WORK ITEM — Out of the material that follows, write out exactly the lines from the line with "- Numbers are" to the line with "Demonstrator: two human", both ends included, and no others.

GIVEN DATA —
***

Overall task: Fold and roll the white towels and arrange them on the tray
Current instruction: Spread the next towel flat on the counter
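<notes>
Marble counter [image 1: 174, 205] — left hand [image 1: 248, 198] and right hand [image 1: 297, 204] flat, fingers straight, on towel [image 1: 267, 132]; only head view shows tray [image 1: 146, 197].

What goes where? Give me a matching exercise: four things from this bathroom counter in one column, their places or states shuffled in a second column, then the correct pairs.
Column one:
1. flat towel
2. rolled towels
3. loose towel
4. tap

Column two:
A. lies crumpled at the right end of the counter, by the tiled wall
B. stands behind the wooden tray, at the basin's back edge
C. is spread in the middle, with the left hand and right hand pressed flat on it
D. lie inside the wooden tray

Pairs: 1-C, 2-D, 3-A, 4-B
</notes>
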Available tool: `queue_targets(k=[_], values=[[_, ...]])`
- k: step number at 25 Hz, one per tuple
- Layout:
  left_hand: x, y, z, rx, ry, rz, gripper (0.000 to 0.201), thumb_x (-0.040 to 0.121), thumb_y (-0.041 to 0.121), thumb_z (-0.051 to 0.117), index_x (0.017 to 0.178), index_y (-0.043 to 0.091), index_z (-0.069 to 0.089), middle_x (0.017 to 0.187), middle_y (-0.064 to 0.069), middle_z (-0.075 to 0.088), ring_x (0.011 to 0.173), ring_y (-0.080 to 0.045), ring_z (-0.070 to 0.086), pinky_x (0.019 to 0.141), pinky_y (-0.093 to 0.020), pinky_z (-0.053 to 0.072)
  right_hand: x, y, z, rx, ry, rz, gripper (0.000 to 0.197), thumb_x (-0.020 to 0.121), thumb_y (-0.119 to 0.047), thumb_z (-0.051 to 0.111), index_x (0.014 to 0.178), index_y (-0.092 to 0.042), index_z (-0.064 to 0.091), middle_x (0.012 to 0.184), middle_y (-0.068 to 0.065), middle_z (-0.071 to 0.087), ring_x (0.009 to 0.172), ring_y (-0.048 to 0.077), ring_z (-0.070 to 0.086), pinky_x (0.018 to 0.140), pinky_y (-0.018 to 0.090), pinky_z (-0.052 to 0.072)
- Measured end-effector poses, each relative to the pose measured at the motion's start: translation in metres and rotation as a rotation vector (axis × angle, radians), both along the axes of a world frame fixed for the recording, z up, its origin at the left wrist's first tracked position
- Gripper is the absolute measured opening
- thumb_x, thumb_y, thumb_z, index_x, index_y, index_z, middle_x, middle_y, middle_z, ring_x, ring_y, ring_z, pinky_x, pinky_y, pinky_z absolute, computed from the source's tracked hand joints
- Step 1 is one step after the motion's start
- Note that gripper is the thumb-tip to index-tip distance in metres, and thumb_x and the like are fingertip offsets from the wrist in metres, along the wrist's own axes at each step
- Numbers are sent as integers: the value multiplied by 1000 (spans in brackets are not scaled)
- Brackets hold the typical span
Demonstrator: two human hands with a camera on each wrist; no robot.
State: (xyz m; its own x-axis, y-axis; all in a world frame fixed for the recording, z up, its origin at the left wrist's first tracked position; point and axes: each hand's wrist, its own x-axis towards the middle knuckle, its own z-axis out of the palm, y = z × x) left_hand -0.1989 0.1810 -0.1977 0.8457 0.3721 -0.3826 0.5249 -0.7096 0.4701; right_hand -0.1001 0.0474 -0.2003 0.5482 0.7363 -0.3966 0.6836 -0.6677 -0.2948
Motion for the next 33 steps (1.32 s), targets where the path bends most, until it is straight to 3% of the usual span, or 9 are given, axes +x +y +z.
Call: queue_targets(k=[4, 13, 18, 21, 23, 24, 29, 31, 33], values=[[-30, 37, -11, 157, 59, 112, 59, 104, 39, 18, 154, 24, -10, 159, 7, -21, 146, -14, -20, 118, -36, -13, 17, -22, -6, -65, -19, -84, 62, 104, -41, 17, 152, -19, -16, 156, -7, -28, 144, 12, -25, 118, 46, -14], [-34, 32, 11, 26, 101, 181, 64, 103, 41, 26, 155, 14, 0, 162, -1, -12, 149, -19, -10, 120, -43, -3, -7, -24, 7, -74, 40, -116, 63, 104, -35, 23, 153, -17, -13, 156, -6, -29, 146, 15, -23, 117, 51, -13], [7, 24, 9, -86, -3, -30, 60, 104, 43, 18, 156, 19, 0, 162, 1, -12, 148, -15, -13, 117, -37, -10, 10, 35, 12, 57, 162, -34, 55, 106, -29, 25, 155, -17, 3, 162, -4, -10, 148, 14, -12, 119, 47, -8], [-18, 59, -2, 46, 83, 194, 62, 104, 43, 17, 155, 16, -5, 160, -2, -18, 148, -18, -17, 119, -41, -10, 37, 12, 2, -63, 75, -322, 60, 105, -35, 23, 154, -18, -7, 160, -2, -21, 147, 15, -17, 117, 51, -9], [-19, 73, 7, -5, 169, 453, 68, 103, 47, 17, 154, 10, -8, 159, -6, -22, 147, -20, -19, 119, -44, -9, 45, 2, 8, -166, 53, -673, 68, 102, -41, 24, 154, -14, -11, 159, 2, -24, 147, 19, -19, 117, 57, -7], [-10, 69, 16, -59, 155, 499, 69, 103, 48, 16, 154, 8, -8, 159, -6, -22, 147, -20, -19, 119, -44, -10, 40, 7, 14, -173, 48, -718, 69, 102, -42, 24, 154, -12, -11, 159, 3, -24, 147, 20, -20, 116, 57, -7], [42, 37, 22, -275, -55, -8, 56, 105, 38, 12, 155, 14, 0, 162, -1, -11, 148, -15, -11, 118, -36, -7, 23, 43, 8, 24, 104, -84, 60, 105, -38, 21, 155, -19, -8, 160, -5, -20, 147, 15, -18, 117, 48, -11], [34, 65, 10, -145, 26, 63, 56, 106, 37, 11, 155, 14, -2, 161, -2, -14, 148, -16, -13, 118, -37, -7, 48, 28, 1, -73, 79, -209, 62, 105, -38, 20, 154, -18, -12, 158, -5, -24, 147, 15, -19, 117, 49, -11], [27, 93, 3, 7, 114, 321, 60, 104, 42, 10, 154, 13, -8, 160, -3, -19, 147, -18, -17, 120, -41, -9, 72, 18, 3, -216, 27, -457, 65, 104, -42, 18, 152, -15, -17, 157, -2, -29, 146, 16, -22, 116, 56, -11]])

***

ANSWER TO THE PROBLEM —
- Numbers are sent as integers: the value multiplied by 1000 (spans in brackets are not scaled)
- Brackets hold the typical span
Demonstrator: two human hands with a camera on each wrist; no robot.

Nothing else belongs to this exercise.